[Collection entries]

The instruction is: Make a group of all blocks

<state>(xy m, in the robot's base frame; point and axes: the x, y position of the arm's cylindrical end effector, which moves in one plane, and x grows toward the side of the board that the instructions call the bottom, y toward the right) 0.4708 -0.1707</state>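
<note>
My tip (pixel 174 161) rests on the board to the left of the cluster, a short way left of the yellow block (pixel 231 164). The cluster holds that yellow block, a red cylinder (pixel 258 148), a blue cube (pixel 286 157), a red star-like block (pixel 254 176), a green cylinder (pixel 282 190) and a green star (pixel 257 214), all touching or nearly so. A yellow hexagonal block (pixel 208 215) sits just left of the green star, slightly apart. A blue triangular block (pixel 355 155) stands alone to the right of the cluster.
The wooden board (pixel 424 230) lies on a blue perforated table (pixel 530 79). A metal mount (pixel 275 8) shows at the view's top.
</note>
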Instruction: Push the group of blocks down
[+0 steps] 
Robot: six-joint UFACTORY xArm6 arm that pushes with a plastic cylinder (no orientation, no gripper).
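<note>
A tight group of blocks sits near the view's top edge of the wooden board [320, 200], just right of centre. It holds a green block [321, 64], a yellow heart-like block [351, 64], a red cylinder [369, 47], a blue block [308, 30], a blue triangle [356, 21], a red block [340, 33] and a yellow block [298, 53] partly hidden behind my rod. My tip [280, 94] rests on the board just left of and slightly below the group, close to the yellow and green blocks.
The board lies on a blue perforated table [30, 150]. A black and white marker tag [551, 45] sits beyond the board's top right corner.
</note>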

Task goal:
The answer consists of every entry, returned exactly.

Response to this exercise:
The instruction is: Make a group of all blocks

<state>(xy m, in the robot's base frame; point and axes: the x, y position of the arm's cylindrical end effector, which moves in one plane, and x grows toward the side of the board that the instructions call the bottom, y toward the right) 0.4708 -0.1707</state>
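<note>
My tip (pixel 174 161) rests on the board to the left of the cluster, a short way left of the yellow block (pixel 231 164). The cluster holds that yellow block, a red cylinder (pixel 258 148), a blue cube (pixel 286 157), a red star-like block (pixel 254 176), a green cylinder (pixel 282 190) and a green star (pixel 257 214), all touching or nearly so. A yellow hexagonal block (pixel 208 215) sits just left of the green star, slightly apart. A blue triangular block (pixel 355 155) stands alone to the right of the cluster.
The wooden board (pixel 424 230) lies on a blue perforated table (pixel 530 79). A metal mount (pixel 275 8) shows at the view's top.
</note>
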Instruction: Push the group of blocks down
[+0 steps] 
Robot: six-joint UFACTORY xArm6 arm that pushes with a plastic cylinder (no orientation, no gripper).
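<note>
A tight group of blocks sits near the view's top edge of the wooden board [320, 200], just right of centre. It holds a green block [321, 64], a yellow heart-like block [351, 64], a red cylinder [369, 47], a blue block [308, 30], a blue triangle [356, 21], a red block [340, 33] and a yellow block [298, 53] partly hidden behind my rod. My tip [280, 94] rests on the board just left of and slightly below the group, close to the yellow and green blocks.
The board lies on a blue perforated table [30, 150]. A black and white marker tag [551, 45] sits beyond the board's top right corner.
</note>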

Nothing else is needed for the answer.